BEGIN RAW DATA
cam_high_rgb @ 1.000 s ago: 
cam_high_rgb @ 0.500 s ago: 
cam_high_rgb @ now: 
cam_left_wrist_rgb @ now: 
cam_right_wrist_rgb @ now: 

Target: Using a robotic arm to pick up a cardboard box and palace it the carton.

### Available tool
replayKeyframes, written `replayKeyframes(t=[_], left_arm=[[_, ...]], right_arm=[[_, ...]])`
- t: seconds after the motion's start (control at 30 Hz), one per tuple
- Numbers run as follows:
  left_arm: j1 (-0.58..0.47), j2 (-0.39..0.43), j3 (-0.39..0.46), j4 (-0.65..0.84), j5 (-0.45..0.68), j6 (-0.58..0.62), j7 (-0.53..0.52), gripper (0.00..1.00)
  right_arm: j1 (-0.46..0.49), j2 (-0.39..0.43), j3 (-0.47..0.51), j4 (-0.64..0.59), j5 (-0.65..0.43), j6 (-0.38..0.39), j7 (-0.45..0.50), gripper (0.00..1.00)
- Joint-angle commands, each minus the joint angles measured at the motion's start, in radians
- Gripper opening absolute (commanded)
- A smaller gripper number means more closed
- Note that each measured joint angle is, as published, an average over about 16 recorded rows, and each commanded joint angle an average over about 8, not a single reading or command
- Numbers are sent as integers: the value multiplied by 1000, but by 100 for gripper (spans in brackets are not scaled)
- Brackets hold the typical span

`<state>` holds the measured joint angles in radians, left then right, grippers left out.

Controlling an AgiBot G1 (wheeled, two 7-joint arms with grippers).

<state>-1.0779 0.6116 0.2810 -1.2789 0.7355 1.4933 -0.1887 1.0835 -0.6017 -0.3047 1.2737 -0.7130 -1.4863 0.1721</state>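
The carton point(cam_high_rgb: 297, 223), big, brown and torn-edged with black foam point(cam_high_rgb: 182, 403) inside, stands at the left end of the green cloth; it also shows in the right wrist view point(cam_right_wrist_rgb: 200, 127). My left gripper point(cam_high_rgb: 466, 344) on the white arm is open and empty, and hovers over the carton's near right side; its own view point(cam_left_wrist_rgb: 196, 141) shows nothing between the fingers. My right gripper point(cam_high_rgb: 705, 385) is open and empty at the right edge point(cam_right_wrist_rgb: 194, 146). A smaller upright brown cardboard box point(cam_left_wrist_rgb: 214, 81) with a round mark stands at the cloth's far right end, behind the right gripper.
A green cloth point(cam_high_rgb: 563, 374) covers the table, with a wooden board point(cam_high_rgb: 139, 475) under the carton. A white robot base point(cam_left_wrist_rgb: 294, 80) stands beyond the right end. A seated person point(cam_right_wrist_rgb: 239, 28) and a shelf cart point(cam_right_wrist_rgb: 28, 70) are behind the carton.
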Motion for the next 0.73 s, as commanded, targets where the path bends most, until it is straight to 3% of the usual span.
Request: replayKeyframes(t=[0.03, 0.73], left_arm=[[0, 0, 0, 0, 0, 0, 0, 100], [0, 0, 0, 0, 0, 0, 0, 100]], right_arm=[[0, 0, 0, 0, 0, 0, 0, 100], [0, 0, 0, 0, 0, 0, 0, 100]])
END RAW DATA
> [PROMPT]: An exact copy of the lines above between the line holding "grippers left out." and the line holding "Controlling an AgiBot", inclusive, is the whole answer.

> [FINISHED TASK]:
`<state>` holds the measured joint angles in radians, left then right, grippers left out.

Controlling an AgiBot G1 (wheeled, two 7-joint arms with grippers).

This exercise has no more to it.